*SUPPLIED DATA*:
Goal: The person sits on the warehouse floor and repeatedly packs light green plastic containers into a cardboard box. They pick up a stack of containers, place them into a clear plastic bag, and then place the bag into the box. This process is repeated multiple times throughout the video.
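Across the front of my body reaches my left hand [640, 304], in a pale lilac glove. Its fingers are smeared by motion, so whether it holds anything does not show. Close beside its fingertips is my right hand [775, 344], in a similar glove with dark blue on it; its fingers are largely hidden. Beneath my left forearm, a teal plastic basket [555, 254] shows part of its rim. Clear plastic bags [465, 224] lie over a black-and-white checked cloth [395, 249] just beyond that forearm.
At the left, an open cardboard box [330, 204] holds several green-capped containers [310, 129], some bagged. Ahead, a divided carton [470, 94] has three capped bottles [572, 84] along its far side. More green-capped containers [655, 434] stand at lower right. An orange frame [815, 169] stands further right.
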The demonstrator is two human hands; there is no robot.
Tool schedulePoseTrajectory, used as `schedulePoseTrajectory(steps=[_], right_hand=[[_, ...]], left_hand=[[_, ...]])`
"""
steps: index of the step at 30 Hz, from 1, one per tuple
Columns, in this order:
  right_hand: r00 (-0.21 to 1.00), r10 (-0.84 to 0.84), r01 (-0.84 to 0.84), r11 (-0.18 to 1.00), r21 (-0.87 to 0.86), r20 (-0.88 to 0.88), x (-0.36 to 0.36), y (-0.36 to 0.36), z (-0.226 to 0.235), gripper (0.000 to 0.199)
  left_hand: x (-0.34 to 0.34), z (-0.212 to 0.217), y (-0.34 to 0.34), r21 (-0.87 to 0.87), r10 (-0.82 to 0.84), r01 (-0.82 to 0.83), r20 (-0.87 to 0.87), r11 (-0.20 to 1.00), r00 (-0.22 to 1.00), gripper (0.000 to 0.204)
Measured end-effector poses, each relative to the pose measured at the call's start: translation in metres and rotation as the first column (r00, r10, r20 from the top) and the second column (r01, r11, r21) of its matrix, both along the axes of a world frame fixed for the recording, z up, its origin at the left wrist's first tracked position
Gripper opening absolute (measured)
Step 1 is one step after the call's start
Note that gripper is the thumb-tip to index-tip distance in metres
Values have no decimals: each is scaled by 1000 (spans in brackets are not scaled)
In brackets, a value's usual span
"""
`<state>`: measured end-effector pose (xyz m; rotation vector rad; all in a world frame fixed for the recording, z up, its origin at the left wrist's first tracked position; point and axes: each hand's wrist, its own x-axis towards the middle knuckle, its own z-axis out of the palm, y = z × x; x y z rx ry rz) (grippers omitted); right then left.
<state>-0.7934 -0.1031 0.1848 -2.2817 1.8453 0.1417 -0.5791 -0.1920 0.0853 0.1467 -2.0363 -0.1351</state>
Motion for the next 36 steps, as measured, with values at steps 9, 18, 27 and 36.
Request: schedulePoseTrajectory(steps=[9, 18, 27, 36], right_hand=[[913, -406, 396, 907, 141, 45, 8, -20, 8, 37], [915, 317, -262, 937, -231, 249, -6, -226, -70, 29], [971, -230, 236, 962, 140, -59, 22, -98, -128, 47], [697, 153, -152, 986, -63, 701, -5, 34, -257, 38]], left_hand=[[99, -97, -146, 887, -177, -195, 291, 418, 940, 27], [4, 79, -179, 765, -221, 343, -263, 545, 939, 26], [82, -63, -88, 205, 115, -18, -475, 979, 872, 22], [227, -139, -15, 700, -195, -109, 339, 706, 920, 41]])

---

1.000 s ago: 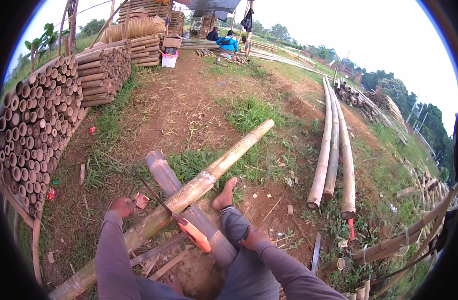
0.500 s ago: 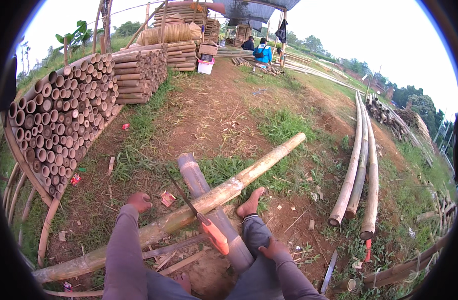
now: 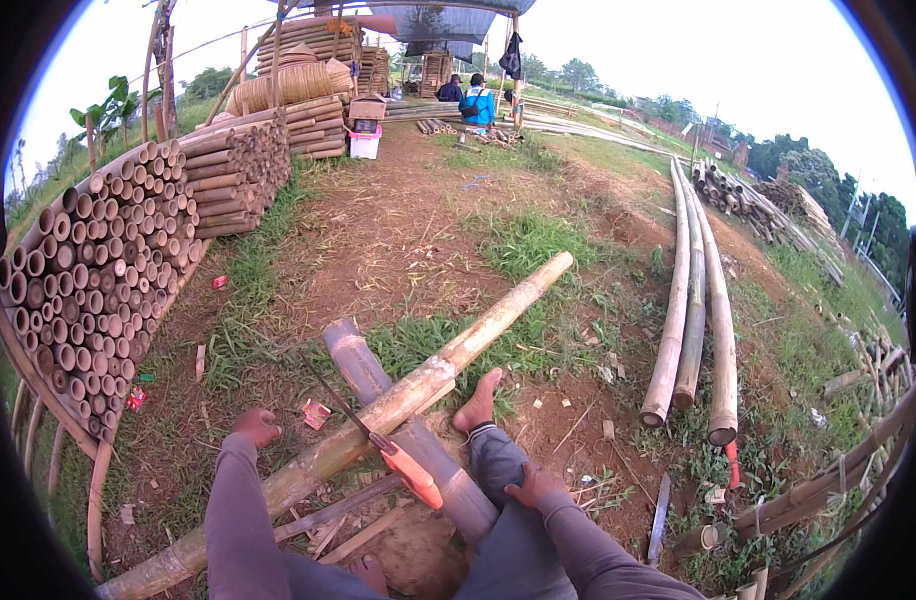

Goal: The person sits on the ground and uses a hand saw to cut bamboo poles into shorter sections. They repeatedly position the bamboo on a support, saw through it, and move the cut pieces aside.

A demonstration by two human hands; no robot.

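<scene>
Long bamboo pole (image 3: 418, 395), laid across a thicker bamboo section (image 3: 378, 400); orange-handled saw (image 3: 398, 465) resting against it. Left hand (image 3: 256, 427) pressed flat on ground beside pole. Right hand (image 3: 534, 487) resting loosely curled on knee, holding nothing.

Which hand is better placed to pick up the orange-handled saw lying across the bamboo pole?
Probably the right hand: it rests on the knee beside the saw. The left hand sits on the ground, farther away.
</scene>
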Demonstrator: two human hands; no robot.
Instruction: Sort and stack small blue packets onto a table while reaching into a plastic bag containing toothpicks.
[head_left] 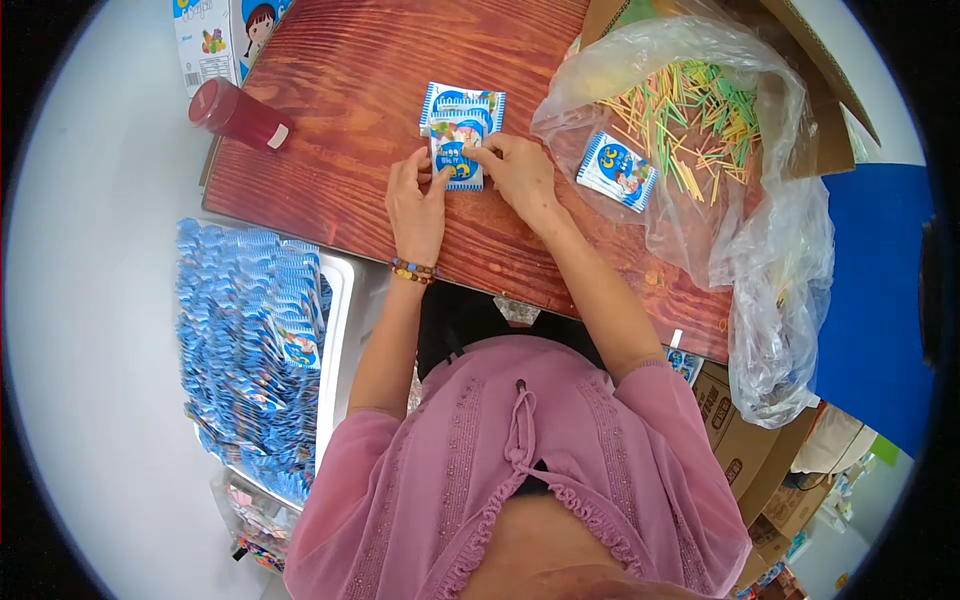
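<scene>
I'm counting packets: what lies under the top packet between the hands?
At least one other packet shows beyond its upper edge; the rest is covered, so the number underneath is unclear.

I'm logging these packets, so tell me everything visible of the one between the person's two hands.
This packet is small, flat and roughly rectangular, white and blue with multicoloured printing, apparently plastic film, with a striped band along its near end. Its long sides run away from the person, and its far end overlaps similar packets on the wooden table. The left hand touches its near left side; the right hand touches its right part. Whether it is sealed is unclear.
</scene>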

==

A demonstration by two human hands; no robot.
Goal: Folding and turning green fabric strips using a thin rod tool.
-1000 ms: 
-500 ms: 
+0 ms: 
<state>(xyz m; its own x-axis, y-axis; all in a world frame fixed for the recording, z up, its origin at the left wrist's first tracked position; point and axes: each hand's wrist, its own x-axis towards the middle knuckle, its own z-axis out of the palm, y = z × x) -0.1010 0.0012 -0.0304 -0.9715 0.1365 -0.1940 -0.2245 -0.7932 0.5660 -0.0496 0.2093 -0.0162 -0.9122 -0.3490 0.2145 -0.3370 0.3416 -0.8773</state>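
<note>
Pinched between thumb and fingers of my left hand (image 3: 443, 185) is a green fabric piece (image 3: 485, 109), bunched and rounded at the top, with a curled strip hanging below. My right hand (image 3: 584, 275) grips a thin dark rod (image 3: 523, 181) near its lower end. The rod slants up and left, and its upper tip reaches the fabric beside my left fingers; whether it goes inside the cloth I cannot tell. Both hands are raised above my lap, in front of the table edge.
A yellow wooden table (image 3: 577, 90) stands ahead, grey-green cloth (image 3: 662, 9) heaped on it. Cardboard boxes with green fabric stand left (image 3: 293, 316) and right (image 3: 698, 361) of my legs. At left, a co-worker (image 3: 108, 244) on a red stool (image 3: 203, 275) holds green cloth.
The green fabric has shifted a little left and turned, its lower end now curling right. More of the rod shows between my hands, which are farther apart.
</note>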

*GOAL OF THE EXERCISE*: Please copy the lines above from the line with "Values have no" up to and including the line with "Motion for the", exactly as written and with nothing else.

*ANSWER AREA*:
Values have no decimals: each is scaled by 1000 (spans in brackets are not scaled)
In brackets, a value's usual span
"""
`<state>`: measured end-effector pose (xyz m; rotation vector rad; all in a world frame fixed for the recording, z up, its origin at the left wrist's first tracked position; point and axes: each hand's wrist, its own x-axis towards the middle knuckle, its own z-axis out of the palm, y = z × x; x y z rx ry rz) (grippers omitted); right then left.
<state>-0.7934 -0.1031 0.1848 -2.2817 1.8453 0.1417 -0.5791 -0.1920 0.0853 0.1467 -2.0363 -0.1351</state>
Motion for the next 36 steps, as measured, with values at steps 9, 18, 27 and 36.

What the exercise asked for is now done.